Task directions. Transcribe all of the data exactly. Omit the pictures.

The data.
-----
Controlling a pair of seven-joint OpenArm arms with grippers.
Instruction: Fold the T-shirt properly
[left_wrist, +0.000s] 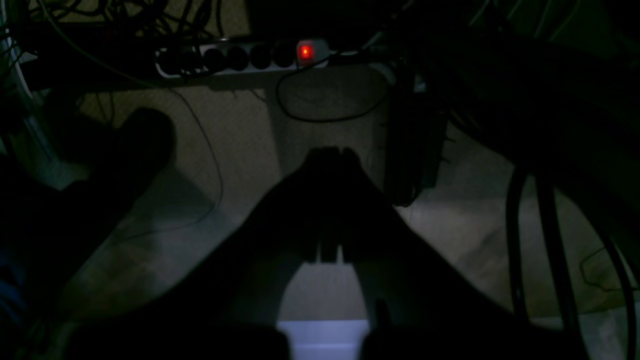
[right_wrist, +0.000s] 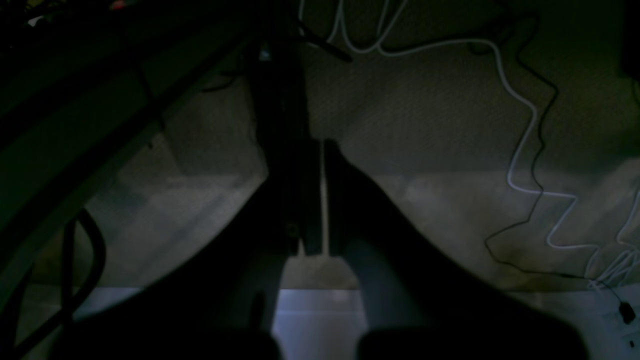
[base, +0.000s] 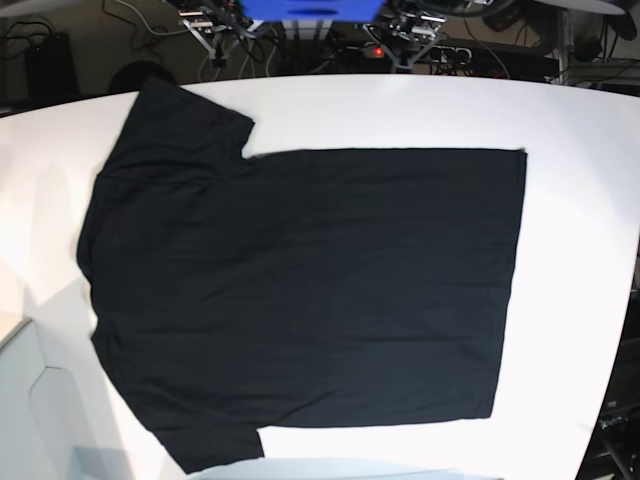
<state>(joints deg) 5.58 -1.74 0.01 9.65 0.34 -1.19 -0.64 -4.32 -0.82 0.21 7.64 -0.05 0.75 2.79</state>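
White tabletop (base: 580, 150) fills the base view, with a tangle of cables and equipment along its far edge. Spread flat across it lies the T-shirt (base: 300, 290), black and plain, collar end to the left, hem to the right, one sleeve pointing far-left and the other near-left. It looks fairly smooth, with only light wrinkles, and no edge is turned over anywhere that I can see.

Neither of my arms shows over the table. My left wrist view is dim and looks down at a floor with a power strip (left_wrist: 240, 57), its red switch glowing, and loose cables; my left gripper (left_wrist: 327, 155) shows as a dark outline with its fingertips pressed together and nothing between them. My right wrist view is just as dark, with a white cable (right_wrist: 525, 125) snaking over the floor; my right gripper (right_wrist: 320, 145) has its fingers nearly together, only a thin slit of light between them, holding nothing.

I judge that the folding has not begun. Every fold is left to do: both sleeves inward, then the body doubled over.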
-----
Output.
Controlling a pair of seven-joint OpenArm arms with grippers.
Instruction: Fold the T-shirt properly
[left_wrist, +0.000s] 
[right_wrist, +0.000s] 
[base, +0.000s] 
<state>(joints deg) 5.58 -1.74 0.01 9.65 0.34 -1.19 -0.64 -4.32 -0.82 0.21 7.64 -0.05 0.75 2.79</state>
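White tabletop (base: 580, 150) fills the base view, with a tangle of cables and equipment along its far edge. Spread flat across it lies the T-shirt (base: 300, 290), black and plain, collar end to the left, hem to the right, one sleeve pointing far-left and the other near-left. It looks fairly smooth, with only light wrinkles, and no edge is turned over anywhere that I can see.

Neither of my arms shows over the table. My left wrist view is dim and looks down at a floor with a power strip (left_wrist: 240, 57), its red switch glowing, and loose cables; my left gripper (left_wrist: 327, 155) shows as a dark outline with its fingertips pressed together and nothing between them. My right wrist view is just as dark, with a white cable (right_wrist: 525, 125) snaking over the floor; my right gripper (right_wrist: 320, 145) has its fingers nearly together, only a thin slit of light between them, holding nothing.

I judge that the folding has not begun. Every fold is left to do: both sleeves inward, then the body doubled over.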

The exercise is done, and no more output is needed.